■ **Task requirements**:
Repeat exactly the lines that run from the start of the records below to the line with "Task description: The", including both of those lines but not the pictures.

■ **Material for this task**:
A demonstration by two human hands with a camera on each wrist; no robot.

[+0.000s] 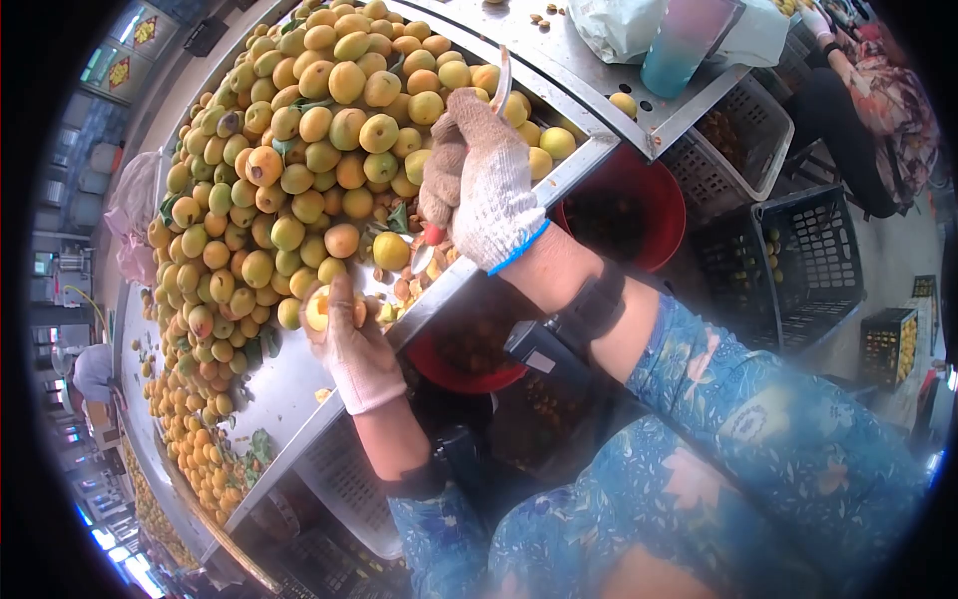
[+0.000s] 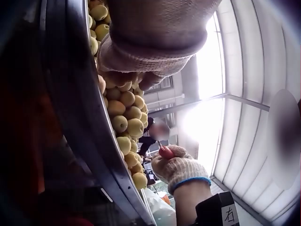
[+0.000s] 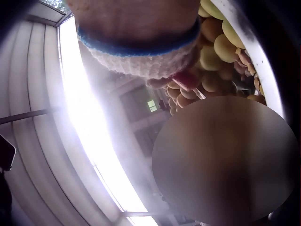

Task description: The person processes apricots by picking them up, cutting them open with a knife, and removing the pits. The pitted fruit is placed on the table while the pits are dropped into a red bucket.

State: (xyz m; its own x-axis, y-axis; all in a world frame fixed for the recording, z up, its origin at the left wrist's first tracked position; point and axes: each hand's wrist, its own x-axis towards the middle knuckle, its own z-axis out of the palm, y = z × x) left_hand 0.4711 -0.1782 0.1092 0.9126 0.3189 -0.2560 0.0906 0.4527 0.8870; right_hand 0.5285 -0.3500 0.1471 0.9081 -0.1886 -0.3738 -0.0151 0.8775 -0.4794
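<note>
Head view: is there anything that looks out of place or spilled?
One fruit sits near the cup, apart from the pile, so it looks stray. Scraps lie loose on the table, near its edge.

We see a fruit pile (image 1: 261, 165) on a table (image 1: 279, 389) ahead of the left hand (image 1: 357, 357), one fruit (image 1: 317, 311) in its grip; right of the right hand (image 1: 484, 185) stand a tub (image 1: 673, 215), then crates (image 1: 826, 285), and, ahead, a cup (image 1: 677, 55) on a second table (image 1: 589, 75).
</note>
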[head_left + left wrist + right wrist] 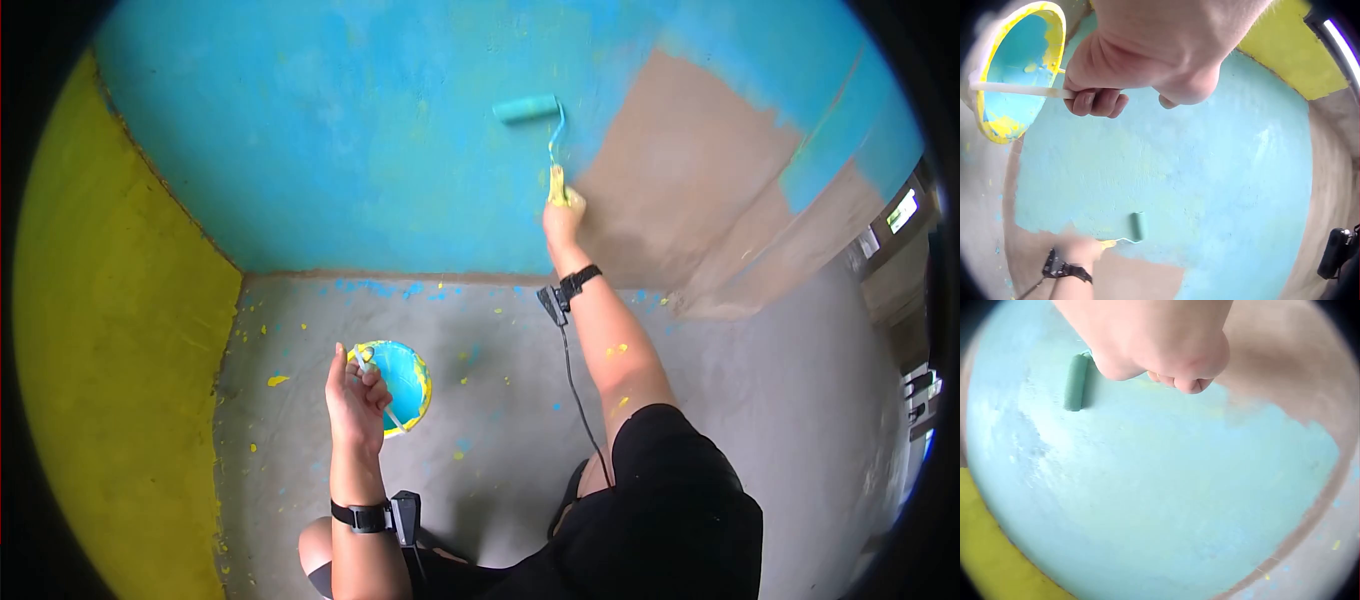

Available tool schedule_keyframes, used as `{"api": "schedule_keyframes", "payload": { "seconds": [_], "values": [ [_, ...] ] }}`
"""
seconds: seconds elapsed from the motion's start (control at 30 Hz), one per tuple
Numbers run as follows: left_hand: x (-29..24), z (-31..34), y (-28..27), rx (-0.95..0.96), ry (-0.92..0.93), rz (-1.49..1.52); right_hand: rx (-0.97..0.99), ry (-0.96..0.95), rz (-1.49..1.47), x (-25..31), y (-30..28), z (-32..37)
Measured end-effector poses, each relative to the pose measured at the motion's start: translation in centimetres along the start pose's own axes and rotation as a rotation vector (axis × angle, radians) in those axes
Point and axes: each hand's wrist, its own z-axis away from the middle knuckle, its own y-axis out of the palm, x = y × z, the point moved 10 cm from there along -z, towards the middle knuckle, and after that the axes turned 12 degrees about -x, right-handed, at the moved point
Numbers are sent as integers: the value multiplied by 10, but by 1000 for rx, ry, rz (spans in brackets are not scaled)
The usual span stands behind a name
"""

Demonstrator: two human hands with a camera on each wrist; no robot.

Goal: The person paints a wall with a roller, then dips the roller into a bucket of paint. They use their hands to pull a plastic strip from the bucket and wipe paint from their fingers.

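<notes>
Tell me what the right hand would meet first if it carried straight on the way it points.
Probably the blue-painted wall, with the paint roller that the right hand grips leading the way; the remaining gap is hard to judge.

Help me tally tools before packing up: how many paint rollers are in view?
1: the paint roller, gripped by the right hand, at the blue-painted wall. Others may be hidden or out of view.

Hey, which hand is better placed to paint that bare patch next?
Probably the right hand: it grips the paint roller beside the bare brown patch, while the left hand holds the handle of the paint bucket.
</notes>
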Motion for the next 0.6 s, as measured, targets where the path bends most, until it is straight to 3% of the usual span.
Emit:
{"api": "schedule_keyframes", "payload": {
  "seconds": [0.1,0.17,0.23,0.3,0.37,0.43,0.53,0.6],
  "values": [
    [2,-1,-10,51,43,-11,14,-185,-22,80,-2,-20],
    [8,-5,-15,151,34,17,23,-185,97,104,-8,-15],
    [11,-8,-21,113,40,21,20,-245,135,116,-21,1],
    [10,-12,-18,148,36,7,28,-121,133,101,-37,14],
    [2,-11,-9,163,79,-51,25,-115,-4,65,-53,17],
    [2,-20,-9,144,103,-116,82,272,-80,7,-74,26],
    [6,-28,-6,130,118,-220,124,363,43,9,-114,50],
    [8,-29,-7,91,122,-293,296,416,250,1,-122,66]
  ]
}}
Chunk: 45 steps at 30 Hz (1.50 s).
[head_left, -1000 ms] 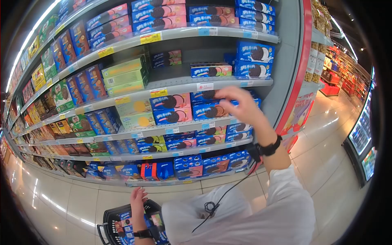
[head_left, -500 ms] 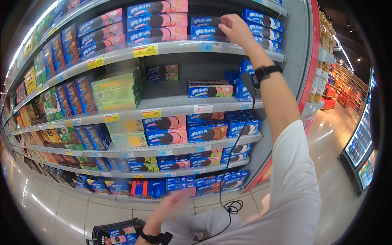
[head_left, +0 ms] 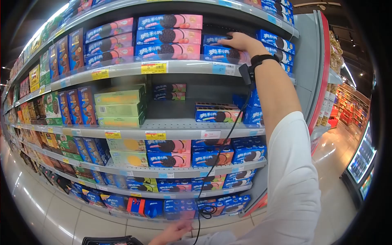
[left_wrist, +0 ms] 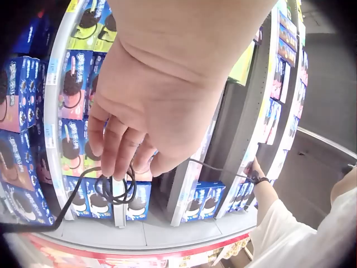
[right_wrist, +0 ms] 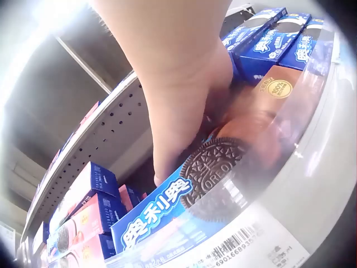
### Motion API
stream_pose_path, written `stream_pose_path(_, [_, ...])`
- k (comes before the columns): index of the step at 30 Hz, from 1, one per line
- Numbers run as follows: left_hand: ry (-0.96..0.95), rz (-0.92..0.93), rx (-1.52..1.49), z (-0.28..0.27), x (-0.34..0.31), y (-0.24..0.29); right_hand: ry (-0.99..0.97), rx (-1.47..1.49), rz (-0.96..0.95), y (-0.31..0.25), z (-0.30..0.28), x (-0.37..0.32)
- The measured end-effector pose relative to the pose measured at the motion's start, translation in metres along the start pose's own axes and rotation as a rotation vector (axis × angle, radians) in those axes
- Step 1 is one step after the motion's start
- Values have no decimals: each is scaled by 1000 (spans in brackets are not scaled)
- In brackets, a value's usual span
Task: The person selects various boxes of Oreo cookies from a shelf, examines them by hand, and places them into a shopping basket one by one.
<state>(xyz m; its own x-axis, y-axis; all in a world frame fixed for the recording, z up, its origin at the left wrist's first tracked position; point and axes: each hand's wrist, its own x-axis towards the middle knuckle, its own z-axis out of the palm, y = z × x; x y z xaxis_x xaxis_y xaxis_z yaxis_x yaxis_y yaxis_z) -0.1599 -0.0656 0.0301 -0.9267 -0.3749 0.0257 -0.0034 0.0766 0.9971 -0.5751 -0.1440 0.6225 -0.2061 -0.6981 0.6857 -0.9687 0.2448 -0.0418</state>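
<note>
My right hand (head_left: 243, 43) reaches onto an upper shelf and grips a blue cookie box (head_left: 213, 40) that sits on top of a similar box (head_left: 222, 54). In the right wrist view the thumb goes down behind an Oreo box (right_wrist: 162, 209) with a brown end, while the other fingers are blurred. My left hand (head_left: 175, 232) hangs low before the bottom shelf, its fingers loosely bent and holding nothing. A coiled black cable (left_wrist: 127, 192) overlaps those fingertips in the left wrist view.
Pink-ended cookie boxes (head_left: 169, 36) are stacked left of the right hand, blue-and-white ones (head_left: 275, 45) to its right. A clear lip with price tags (head_left: 224, 69) edges the shelf. The black basket (head_left: 110, 241) shows at the bottom. The cable (head_left: 220, 151) hangs from the right wrist.
My right hand has risen from the middle shelves to the upper shelf and now lies deeper over the stacked boxes. The left hand has moved right, away from above the basket.
</note>
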Motion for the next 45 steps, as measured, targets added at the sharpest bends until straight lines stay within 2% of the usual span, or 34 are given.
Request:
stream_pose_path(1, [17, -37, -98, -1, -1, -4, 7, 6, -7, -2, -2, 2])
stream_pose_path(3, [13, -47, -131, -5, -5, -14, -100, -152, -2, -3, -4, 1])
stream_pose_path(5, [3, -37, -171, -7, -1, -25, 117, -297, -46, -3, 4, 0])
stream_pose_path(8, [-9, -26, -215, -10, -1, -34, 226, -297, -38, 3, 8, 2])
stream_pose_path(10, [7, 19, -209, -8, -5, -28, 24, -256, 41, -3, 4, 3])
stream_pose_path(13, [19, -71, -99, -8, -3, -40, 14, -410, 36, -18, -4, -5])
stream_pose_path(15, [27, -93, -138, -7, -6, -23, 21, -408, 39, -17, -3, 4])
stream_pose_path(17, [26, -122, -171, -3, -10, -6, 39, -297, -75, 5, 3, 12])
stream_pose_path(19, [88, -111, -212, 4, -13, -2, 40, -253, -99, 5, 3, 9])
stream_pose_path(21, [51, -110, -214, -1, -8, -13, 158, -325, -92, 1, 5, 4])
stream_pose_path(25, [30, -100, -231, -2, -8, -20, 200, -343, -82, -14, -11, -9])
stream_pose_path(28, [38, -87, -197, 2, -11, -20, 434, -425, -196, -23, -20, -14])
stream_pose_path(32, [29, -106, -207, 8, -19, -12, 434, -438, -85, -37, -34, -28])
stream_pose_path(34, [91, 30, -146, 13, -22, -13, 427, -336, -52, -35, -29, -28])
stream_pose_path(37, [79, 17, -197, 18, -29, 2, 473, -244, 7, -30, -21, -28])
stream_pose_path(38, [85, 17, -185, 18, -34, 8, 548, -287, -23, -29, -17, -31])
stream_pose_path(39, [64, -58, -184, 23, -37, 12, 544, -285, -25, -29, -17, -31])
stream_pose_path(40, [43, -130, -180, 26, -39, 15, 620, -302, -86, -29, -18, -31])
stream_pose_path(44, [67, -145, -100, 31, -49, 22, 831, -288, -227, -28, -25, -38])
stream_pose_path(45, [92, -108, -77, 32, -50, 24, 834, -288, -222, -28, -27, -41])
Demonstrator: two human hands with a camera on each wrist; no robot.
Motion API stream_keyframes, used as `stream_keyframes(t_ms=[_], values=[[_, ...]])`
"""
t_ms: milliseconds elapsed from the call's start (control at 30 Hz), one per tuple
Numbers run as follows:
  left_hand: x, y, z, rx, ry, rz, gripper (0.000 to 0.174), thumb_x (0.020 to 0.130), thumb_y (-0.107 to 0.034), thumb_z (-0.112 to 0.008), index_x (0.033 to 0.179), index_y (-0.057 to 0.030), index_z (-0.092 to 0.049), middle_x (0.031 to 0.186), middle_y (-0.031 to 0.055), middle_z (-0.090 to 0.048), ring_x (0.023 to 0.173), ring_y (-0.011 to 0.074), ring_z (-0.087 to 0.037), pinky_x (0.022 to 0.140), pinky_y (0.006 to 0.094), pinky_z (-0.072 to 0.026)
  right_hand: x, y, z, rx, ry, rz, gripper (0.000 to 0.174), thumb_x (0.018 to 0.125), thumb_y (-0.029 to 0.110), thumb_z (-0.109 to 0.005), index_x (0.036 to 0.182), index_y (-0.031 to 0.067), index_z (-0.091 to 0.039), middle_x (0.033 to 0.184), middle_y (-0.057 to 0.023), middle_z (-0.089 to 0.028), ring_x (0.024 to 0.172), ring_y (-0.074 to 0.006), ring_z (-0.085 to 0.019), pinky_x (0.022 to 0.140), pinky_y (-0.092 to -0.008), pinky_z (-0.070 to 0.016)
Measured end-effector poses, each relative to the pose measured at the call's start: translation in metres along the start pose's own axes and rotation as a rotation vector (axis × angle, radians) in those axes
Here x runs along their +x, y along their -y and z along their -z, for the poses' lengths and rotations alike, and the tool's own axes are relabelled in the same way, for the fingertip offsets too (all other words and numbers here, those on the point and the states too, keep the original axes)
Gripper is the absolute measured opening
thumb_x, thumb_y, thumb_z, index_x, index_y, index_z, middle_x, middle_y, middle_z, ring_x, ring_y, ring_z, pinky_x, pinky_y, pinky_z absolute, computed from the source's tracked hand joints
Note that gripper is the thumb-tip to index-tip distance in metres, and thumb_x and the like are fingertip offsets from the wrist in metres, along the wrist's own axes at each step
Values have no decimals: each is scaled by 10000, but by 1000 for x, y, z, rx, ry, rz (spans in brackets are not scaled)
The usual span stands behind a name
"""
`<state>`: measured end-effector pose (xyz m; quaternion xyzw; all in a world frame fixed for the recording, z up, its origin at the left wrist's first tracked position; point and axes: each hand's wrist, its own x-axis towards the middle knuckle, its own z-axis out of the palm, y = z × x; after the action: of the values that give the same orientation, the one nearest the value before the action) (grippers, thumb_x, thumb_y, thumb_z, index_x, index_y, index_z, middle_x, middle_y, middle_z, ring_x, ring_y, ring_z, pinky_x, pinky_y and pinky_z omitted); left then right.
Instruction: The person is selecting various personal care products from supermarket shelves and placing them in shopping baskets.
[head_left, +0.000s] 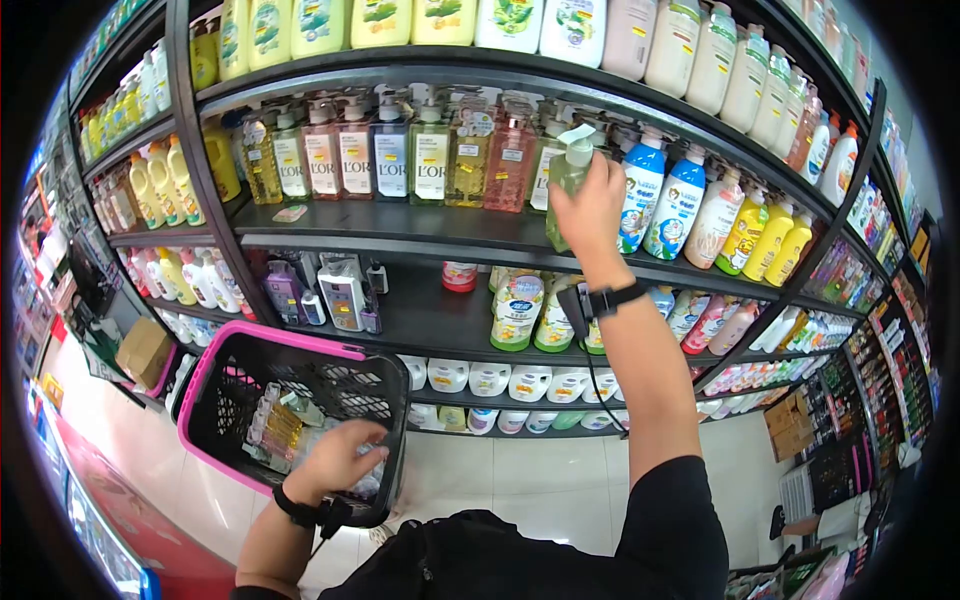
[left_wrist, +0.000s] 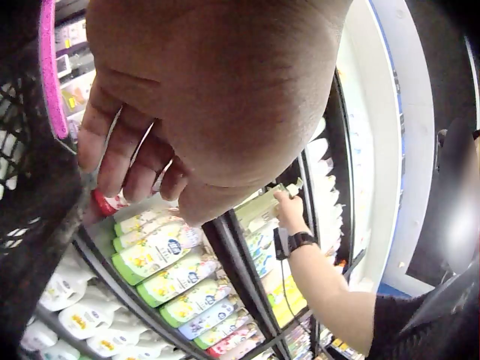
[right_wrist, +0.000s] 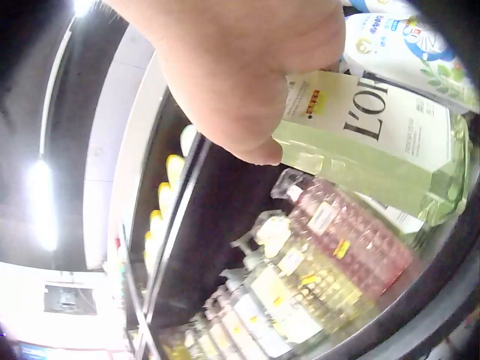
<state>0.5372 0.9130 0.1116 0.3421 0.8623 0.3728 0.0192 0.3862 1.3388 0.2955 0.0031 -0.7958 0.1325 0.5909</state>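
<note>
My right hand (head_left: 597, 215) grips a green pump bottle (head_left: 570, 175) near its top, at the front of the middle shelf. In the right wrist view the green bottle (right_wrist: 409, 139) shows a pale label with large dark letters. Over the near right side of a black basket with a pink rim (head_left: 205, 365) is my left hand (head_left: 340, 458), its fingers relaxed and nothing between them. Inside the basket lie several clear-wrapped bottles (head_left: 278, 428), partly covered by that hand. The left wrist view shows the left palm (left_wrist: 217, 82) with loosely bent fingers beside the basket's wall.
Along the middle shelf (head_left: 400, 222) stand pump bottles in pink, blue and amber (head_left: 467, 165), with blue bottles (head_left: 640, 190) right of my right hand. Green-based bottles (head_left: 518, 310) fill part of the shelf below. Large bottles (head_left: 445, 20) line the shelf above.
</note>
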Motion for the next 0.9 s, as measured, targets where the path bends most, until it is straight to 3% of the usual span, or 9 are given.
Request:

■ **Answer for this exercise**:
A demonstration by two human hands with a camera on each wrist; no robot.

[+0.000s] 
[+0.000s] 
[+0.000s] 

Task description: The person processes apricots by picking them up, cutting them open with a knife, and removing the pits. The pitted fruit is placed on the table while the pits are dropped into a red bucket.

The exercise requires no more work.